People taking a regimen containing Kaletra (lopinavir plus ritonavir) did have elevations in triglycerides, as has been reported in other studies, but they did not have a related increase in other measures of cardiovascular (CVD) risk. These data, which were published in the May issue of AIDS Research and Human Retroviruses, found that the greatest concerns for CVD—aside from triglyceride elevations—were factors not associated with Kaletra use.
CVD is a growing concern for people with HIV. Rates of heart attacks are on the rise, and experts predict they will continue to rise as more and more people with HIV enter their 50s and 60s. As a result, providers are looking for ways to limit their patients’ risk of CVD.
One potential risk factor that has received some attention is the role of specific antiretroviral (ARV) drugs in increasing CVD risk. In particular, protease inhibitors (PIs) have been found in some studies to increase the risk of heart attacks and other signs of CVD. This increased risk has been attributed to the fact that many of the older PIs caused significant increases in triglycerides and low-density lipoprotein (LDL) cholesterol, a lipid often called the “bad” cholesterol for its role in CVD risk.
Kaletra is one of the PIs known for some of the largest increases in triglycerides, and researchers and providers have therefore assumed it could also contribute to a higher risk for CVD. This led, in part, to the removal of the drug from the “preferred” category of ARVs to the “alternative” category in the U.S. Department of Health and Human Services (DHHS) HIV treatment guidelines.

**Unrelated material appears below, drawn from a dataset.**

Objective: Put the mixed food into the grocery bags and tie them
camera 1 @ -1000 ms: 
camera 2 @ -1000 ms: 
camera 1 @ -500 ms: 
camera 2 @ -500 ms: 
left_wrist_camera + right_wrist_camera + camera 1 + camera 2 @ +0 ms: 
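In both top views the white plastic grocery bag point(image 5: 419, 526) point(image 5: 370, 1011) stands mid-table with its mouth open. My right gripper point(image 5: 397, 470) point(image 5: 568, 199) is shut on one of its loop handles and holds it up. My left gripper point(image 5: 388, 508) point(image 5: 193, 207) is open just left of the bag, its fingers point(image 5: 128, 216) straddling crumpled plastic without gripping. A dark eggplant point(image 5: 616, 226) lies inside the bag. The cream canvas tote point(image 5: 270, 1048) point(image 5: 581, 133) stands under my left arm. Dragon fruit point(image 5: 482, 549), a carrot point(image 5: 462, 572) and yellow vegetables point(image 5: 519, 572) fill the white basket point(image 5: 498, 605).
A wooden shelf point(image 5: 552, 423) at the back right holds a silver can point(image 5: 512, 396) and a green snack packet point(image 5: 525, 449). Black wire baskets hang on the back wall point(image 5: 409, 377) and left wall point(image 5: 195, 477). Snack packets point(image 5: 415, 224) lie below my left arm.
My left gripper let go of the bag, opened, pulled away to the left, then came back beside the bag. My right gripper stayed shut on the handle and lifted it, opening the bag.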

To better understand the individual ways that Kaletra might contribute to CVD risk, Enos Bernasconi, MD, from the Hospital of Lugano in Switzerland, and his colleagues studied blood samples from 74 HIV-positive people enrolled in the Swiss HIV Cohort Study. Specifically, Bernasconi’s team looked at several measures of CVD risk: triglycerides and two types of low-density lipoprotein (LDL) cholesterol. Elevations in the two types of LDL they looked at—very-low-density lipoprotein (VLDL) and small dense LDL-apolipoprotein B-100 (sdLDL-apoB)—have been associated with a higher risk for CVD, particularly when found in combination with high triglycerides.

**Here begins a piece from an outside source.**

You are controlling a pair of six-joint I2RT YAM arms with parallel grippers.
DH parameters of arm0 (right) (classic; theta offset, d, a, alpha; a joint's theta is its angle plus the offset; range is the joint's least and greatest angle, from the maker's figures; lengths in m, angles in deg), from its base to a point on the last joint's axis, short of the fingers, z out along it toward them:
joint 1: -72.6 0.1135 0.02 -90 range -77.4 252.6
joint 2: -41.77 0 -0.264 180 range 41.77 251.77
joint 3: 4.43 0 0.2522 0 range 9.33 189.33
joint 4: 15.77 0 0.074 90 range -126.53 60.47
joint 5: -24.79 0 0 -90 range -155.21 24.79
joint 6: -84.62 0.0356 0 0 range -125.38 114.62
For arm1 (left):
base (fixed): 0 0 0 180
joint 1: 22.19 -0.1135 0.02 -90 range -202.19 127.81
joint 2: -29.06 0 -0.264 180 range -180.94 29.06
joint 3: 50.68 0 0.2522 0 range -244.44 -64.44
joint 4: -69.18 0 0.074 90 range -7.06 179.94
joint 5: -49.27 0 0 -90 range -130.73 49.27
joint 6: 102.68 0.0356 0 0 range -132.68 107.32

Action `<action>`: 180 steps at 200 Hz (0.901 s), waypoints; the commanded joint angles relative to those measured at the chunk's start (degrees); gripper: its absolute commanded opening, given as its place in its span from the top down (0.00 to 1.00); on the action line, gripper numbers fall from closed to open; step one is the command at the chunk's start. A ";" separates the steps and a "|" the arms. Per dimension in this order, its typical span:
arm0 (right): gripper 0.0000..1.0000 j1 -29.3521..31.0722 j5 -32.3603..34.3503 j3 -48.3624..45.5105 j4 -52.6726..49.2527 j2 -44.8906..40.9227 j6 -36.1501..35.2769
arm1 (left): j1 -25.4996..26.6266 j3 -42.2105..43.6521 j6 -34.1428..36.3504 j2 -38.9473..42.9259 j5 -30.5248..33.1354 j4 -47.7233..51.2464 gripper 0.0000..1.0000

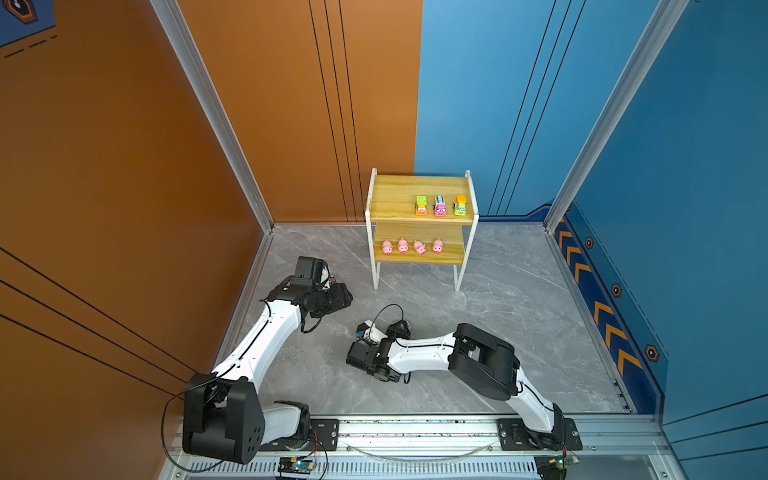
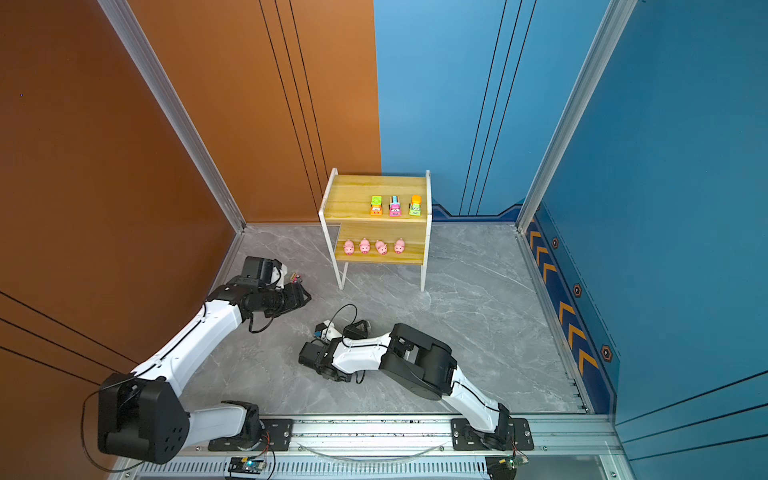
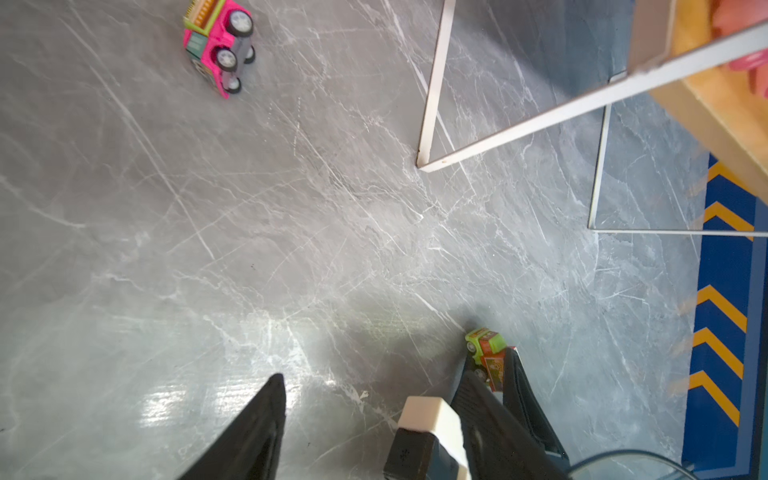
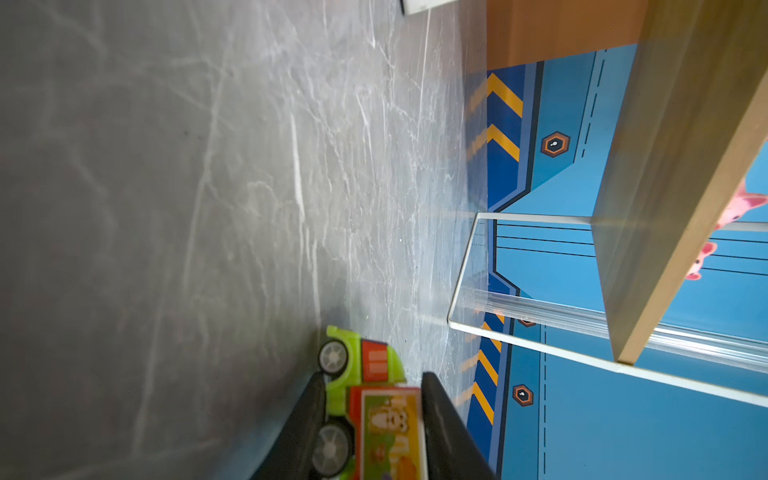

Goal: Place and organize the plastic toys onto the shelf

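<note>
Top views: the shelf (image 1: 395,189) stands at the back, by the wall. 3 cars (image 1: 440,206) are lined up on the upper board, rt half; 4 pigs (image 1: 411,247) are set in a row on the lower board. 7 of the 9 toys seen are thus judged placed, and the upper board's left half is bare. The left gripper (image 1: 341,296) is held low, well left of the shelf, w/ a pink car (image 2: 296,277) just beside it on the floor. The right gripper (image 1: 365,331) is low near centre; its load can't be made out here.

Left wrist: the pink car (image 3: 218,45) appears tipped on its side on the floor, untouched. One finger (image 3: 266,415) is seen well off centre w/ bare floor beside it, so the jaws are read as apart and empty.

Right wrist: a green car (image 4: 357,374) is clamped betw. the right gripper's jaws, at floor level; whether it is lifted can't be told.

Left to do, as judged: 2 cars to be set on the upper board.
</note>
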 commanded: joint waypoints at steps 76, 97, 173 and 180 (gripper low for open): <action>0.51 2.36 -8.19 2.57 -3.22 -0.52 -2.75 | -1.82 0.58 -0.15 0.56 -0.64 -0.33 0.33; 0.44 2.75 -10.79 0.67 -1.21 -3.52 -2.77 | -1.82 0.57 -0.22 0.62 -0.60 -0.33 0.32; 0.28 1.85 -21.82 -10.42 14.42 -18.64 4.62 | -1.56 0.76 -0.50 0.83 -0.95 -0.55 0.32; 0.27 1.20 -22.68 -12.40 17.13 -20.39 6.86 | -1.56 0.84 -0.46 0.85 -0.82 -0.57 0.32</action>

As has been found before, Kaletra therapy did result in an increase in triglycerides. In fact, more than one third (38 percent) had triglyceride levels higher than 150 milligrams per deciliter (mg/dl) in blood—a threshold beyond the point when CVD risk increases—before they ever started taking Kaletra. After beginning therapy, that number increased to 57 percent.

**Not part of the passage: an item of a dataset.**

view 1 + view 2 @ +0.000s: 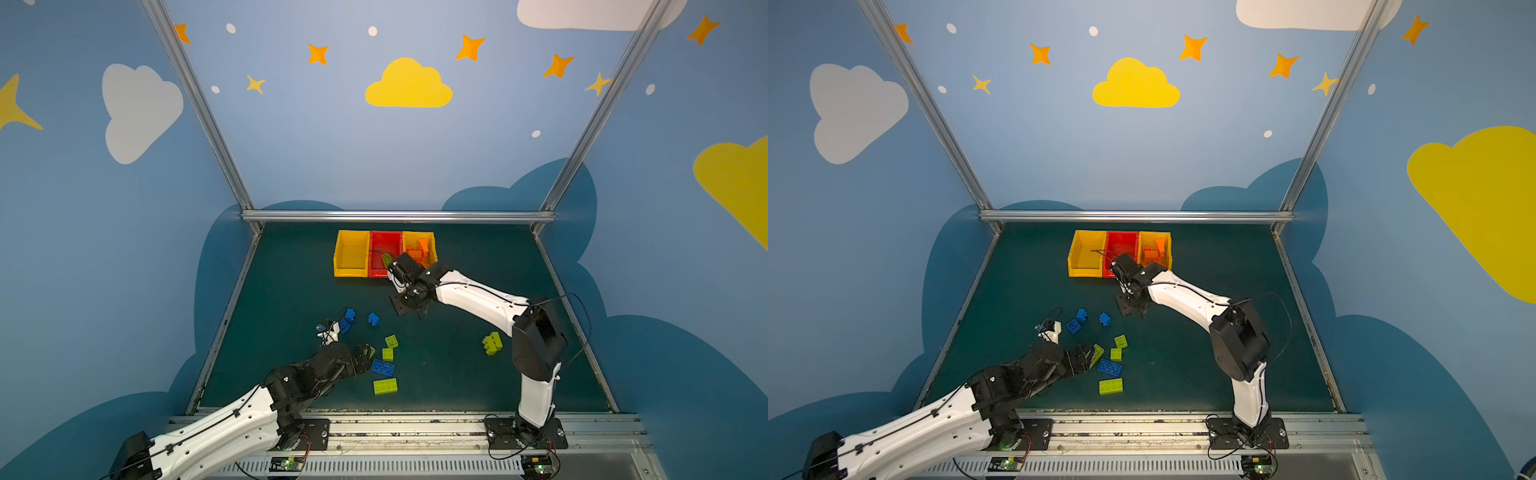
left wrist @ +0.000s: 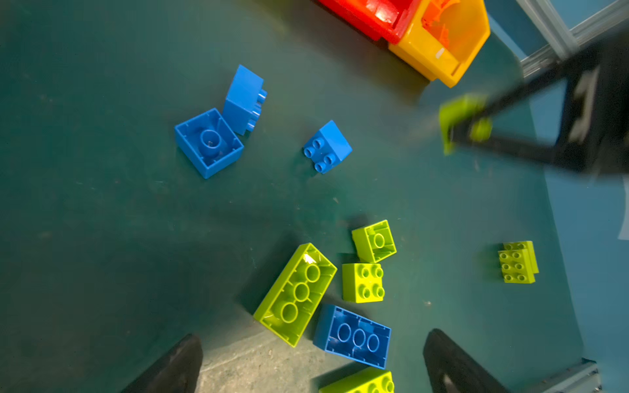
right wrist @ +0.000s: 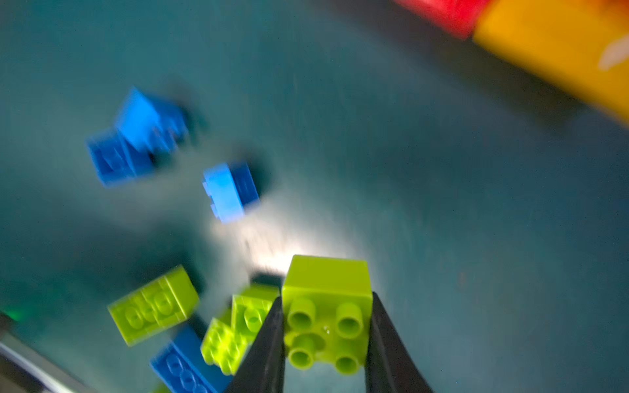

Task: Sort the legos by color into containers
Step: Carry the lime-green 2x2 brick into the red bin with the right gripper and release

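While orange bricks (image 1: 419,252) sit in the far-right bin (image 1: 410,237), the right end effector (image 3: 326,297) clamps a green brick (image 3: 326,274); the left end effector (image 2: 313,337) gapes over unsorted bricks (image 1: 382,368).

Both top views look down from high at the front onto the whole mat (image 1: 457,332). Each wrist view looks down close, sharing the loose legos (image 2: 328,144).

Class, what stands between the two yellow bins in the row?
The red bin, flanked by the empty yellow bin and the yellow bin holding orange bricks, in both top views.
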`<act>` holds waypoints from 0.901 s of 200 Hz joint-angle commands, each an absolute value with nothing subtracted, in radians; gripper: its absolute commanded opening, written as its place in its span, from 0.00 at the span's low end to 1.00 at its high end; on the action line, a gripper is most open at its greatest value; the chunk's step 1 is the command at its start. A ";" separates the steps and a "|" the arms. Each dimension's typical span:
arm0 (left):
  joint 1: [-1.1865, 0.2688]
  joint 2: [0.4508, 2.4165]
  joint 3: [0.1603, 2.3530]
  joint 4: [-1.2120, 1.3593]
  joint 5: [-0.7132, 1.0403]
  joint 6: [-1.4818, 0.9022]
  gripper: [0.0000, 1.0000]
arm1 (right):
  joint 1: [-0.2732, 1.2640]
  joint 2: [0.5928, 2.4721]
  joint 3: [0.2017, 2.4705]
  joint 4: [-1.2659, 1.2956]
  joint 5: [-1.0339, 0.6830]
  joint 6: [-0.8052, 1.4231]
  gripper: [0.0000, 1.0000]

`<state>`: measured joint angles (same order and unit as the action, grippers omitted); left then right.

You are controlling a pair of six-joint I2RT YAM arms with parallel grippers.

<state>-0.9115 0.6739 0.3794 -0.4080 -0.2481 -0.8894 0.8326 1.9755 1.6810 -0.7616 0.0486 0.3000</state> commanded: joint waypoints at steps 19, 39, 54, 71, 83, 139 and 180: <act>-0.875 0.696 0.388 -0.430 -0.239 -0.850 1.00 | 0.757 2.207 2.047 -0.888 0.033 0.233 0.24; -0.853 0.711 0.391 -0.434 -0.239 -0.838 1.00 | 0.725 2.347 2.242 -0.925 0.013 0.218 0.24; -0.836 0.720 0.393 -0.434 -0.235 -0.833 1.00 | 0.708 2.429 2.360 -0.928 0.009 0.215 0.24; -0.813 0.732 0.391 -0.430 -0.227 -0.829 1.00 | 0.694 2.485 2.418 -0.884 0.001 0.206 0.25; -0.795 0.741 0.391 -0.423 -0.216 -0.827 1.00 | 0.686 2.503 2.428 -0.835 -0.018 0.205 0.27; -0.764 0.797 0.417 -0.402 -0.162 -0.829 1.00 | 0.660 2.465 2.423 -0.735 -0.205 0.242 0.68; -0.765 0.782 0.431 -0.442 -0.137 -0.825 1.00 | 0.667 2.272 2.239 -0.709 -0.206 0.256 0.69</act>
<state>-0.7658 0.7937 0.4084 -0.4072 -0.1566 -0.8417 0.6621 2.4439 2.3322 -0.7422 -0.1719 0.2405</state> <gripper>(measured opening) 0.998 0.693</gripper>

What Bernasconi and his colleagues also found, however, was that the elevations in triglycerides were not significantly associated with an increase in the two types of LDL cholesterol they measured. There was a small trend within the first year on treatment for an increase in sdLDL-apoB, but it was small enough that it could have occurred by chance and it diminished after the first year. According to the authors, this suggests that the impact of the increased triglyceride levels on CVD risk might be lower than has been assumed.
The study is small, and increases in triglycerides alone are a concern; however, the authors comment that other CVD risks are perhaps of equal or greater concern and should be monitored.
“The risk of cardiovascular events in our population remains a concern mainly due to the high percentage of patients with low HDL, frequent smoking and inflammatory factors associated with HIV infection,” they conclude.